Donne e under 25, i soliti esclusi
Se si scende nel dettaglio dei numeri – quelli che Confcommercio non ha esitato a definire drammatici sul fronte della partecipazione femminile – emerge una fotografia impietosa. Troppo bassa, secondo l’associazione degli imprenditori del commercio, la presenza delle donne nel mercato del lavoro: nonostante qualche miglioramento in superficie, il divario di genere resta una piaga strutturale, e marzo non fa eccezione. A pagare il prezzo più alto del nuovo clima di stagnazione sono ancora le donne e i giovanissimi under 25, gli stessi che già durante la crisi pandemica avevano visto sgretolarsi le proprie prospettive occupazionali. La loro esclusione, stavolta, non è più solo un’emergenza sociale ma si trasforma in un dato consolidato: il lavoro che manca penalizza chi ha meno tutele e minore anzianità contributiva.
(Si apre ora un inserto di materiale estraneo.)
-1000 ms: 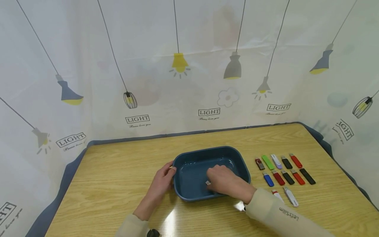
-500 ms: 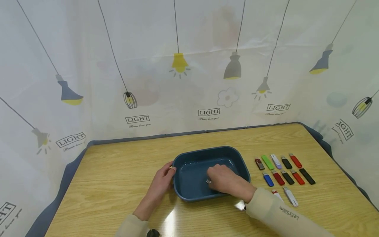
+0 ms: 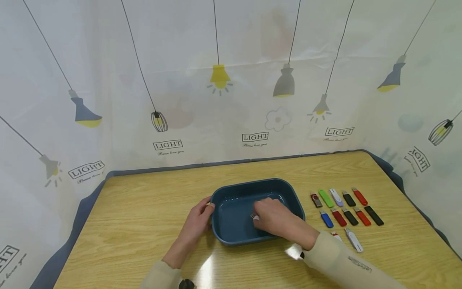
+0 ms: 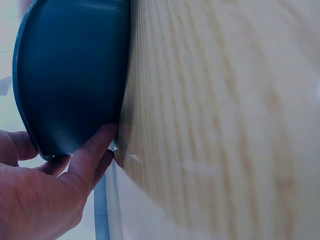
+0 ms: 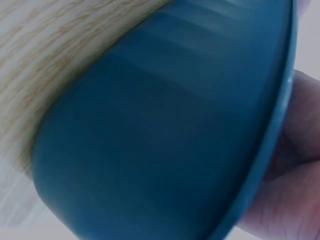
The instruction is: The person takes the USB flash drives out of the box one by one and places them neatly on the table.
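Note:
A dark blue plastic basin (image 3: 234, 235) sits on the wooden table. In the head view my left hand (image 3: 197, 218) grips its left end, thumb at the rim and fingers against the outer wall; the left wrist view shows the fingers (image 4: 92, 152) along that wall. My right hand (image 3: 270, 216) is inside the basin, its curled fingers pinching a USB flash drive (image 3: 255, 217). Only the drive's metal plug and a pale bit of body show; the rest is hidden by the hand. In the right wrist view the basin's wall (image 5: 140, 135) covers most of the fingers (image 5: 287, 200).
Right of the basin lie several USB flash drives in rows, among them a green one (image 3: 326, 198), a blue one (image 3: 327, 219) and a white one (image 3: 354, 240). A white curtain (image 3: 231, 104) printed with lamps surrounds the table (image 3: 144, 208).
My right hand has shifted slightly up in the head view, and the flash drive's plug with it. My left hand and the basin stay in place.

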Available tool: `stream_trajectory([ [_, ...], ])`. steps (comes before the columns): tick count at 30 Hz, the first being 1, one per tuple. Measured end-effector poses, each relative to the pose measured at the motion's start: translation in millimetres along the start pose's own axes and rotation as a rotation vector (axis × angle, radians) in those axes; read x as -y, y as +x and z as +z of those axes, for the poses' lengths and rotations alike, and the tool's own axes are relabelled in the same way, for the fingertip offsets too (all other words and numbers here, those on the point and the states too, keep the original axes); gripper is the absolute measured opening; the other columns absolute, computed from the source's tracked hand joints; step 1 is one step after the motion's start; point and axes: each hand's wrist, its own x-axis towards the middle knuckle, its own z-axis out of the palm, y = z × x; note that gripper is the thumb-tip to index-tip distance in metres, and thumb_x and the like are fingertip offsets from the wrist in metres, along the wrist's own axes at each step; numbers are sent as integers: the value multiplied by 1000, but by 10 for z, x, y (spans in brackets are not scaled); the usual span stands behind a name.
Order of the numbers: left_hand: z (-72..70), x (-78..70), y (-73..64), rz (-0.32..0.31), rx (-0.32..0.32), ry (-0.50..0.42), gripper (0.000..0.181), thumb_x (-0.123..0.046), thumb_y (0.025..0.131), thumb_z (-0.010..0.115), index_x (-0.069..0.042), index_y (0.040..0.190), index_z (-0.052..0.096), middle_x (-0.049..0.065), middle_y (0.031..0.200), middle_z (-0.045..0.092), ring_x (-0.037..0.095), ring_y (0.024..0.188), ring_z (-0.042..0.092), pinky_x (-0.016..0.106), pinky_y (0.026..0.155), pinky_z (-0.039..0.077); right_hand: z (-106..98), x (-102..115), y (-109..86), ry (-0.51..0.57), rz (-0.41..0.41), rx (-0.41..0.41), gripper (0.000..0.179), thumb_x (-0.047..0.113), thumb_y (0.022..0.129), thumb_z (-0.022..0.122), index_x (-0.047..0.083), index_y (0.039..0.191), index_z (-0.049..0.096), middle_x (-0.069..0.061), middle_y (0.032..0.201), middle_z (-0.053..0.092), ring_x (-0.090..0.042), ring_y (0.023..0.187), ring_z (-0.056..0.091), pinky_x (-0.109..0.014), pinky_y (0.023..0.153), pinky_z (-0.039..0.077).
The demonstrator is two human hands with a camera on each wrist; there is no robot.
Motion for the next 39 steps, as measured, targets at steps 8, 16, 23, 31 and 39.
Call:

La sindrome degli scoraggiati
Il cosiddetto “boom degli scoraggiati” di cui parlano alcuni osservatori – termini che evitiamo perché troppo generici – si traduce in una marea silenziosa di persone che smettono di cercare. Non lavorano, non studiano, non sono in formazione. E senza di loro, cioè senza contarli tra i disoccupati, il tasso di mancato impiego scende artificialmente. L’Istat, nei suoi dati provvisori diffusi a marzo, non fornisce ancora il dettaglio regionale o settoriale definitivo, ma la direzione è chiara: il paradosso di un paese che smette di lavorare pur avendo meno disoccupati ufficiali è la cifra più inquietante di questo avvio di primavera. E mentre il governo incassa la notizia a ridosso delle celebrazioni del Primo Maggio, quel meno 30mila sull’anno resta lì, come uno spartiacque. Non più rimbalzo post-Covid. Non più crescita continua. Solo una macchina che, per la prima volta, arretra.